Acetaminophen over exerts its toxicity through the production of a toxic metabolite which produces liver damage in doses of 3,000mg or more per day and acute liver failure in doses above that. The specific antidote to acetaminophen overdose is N-acetyl-cysteine. Kindey failure and stomach bleeding may also occur.
Butalbital overdoses exerts its toxicity through excessive sedation resulting in respiratory depression and ultimately death via hypoxia. Nonlethal overdoses may also result in coma and death. There is no specific antidote to butalbital overdose and treatment is supportive, common treatment regimens generally include the administration of intravenous administration of saline, naloxone, thiamine, glucose, NaHCO3 to alkalize the urine to increase rate of excretion, and activated charcoal via nasogastric tube. It is not uncommon for doctor to recommend observation of the patient in the Emergency Department for a number of hours or admission to the hospital for several days of observation if symptoms are severe and to counsel the patient on drug abuse and/or refer them for psychiatric evaluation.

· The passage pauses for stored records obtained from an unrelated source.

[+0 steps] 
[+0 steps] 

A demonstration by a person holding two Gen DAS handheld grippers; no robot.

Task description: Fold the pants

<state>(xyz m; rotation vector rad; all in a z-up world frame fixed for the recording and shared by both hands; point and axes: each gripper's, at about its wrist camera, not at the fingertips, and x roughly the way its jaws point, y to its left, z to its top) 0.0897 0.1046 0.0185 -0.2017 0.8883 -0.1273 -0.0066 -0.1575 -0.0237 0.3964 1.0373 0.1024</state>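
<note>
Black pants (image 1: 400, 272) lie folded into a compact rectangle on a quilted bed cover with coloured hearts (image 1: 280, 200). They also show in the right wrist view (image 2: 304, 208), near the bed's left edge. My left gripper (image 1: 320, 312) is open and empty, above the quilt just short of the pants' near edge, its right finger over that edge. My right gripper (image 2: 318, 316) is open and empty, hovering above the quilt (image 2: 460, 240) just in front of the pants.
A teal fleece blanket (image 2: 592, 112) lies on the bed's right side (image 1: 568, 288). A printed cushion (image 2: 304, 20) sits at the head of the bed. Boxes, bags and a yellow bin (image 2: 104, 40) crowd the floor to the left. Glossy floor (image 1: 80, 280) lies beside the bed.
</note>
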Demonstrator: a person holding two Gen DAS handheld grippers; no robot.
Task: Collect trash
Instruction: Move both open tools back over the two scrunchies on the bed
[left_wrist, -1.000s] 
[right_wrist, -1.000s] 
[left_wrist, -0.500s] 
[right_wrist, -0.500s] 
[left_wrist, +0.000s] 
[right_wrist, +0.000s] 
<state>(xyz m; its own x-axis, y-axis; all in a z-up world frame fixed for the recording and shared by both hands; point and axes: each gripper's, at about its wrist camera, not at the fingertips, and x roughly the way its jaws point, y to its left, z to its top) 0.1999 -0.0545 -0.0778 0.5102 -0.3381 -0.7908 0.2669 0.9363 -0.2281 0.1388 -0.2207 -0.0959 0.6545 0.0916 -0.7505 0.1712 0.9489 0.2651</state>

If you or someone you know is in danger from a Fioricet overdose, seek professional medical treatment immediately by calling 911 or going to the nearest emergency room. Medical treatment will focus on:
- Breathing support and airway management, if needed.
- Cardiovascular support.
- Decreasing toxic absorption with activated charcoal.
- Administering naloxone, an opioid blocker, in the case of overdose from Fioricet with Codeine.